Various Artists “They All Played for Us” (Arhoolie)
In February, 2011, a three-day celebration took place in Berkeley marking the 50th anniversary of Arhoolie Records, the El Cerrito-based label that stands as one of the great advocates and repositories of great folk, blues and, pardon the term, “ethnic” music from North America and beyond, and the 80th birthday of label founder Christ Strachwitz. This just-released four-CD set, packaged with an elaborate book, documents that concert series, spotlighting such key Arhoolie artists as Tex-Mex star Santiago Jimenez Jr., steel guitar gospel aces the Campbell Brothers, Cajun greats the Savoy Family and Michael Doucet and local folk-protest icon Country Joe McDonald — as well as spirited apperances by Arhoolie devotees Ry Cooder and Taj Mahal. The set, as did the concerts, benefits the Arhoolie Foundation’s music preservation projects.
Various Artists “Listen, Whitey!: The Sounds of Black Power 1965-1975” (Light in the Attic)

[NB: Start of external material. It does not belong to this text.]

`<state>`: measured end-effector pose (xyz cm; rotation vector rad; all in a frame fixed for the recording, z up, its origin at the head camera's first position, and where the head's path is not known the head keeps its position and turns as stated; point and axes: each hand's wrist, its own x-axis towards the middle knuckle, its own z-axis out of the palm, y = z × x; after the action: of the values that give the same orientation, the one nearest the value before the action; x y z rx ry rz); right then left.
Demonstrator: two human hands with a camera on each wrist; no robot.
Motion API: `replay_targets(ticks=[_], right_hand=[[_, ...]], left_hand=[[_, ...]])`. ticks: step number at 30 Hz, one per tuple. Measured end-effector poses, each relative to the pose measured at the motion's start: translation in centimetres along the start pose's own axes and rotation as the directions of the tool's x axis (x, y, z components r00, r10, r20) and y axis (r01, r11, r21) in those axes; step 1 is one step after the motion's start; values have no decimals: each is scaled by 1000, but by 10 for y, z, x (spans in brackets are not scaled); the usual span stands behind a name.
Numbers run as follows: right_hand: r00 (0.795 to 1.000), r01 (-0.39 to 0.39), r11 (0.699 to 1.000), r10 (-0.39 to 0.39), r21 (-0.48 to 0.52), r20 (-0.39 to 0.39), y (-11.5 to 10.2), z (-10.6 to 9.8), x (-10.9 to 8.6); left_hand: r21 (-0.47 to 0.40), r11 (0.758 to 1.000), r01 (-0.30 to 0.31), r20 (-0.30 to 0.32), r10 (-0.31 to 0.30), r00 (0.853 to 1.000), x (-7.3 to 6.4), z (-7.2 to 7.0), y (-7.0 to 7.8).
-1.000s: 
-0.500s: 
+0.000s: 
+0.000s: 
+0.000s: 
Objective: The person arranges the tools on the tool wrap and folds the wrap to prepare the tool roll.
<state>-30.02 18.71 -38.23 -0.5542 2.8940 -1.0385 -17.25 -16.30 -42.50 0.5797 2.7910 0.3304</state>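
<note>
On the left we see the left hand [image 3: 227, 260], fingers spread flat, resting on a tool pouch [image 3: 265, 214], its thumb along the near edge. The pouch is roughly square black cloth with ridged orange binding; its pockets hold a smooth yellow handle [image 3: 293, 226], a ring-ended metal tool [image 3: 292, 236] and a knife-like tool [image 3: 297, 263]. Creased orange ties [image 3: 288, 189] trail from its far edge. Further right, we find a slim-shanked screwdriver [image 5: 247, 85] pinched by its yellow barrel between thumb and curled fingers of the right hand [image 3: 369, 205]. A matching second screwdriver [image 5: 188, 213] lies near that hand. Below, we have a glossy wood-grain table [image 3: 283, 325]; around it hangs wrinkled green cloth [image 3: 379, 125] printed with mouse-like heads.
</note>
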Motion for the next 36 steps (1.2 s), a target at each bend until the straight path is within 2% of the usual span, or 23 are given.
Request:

Bay Area writer, curator, scholar Pat Thomas’ CD anthology, a companion and soundtrack to his definitive book of the same title, presents the music and words of the Black Power movement, much of it centered in the East Bay. Music from Gil Scott-Heron, the Last Poets, Eddie Harris and the Watts Prophets captures the moment and project ahead to hip-hop, while Bob Dylan (“George Jackson”) and John Lennon and Yoko Ono (“Angela”) tribute icons of the movement, interspersed with poetic rhetoric from Stokely Carmichael, Eldridge Cleaver, Amiri Baraka and others. Revolutionary politics has never been funkier. And most likely never will be again.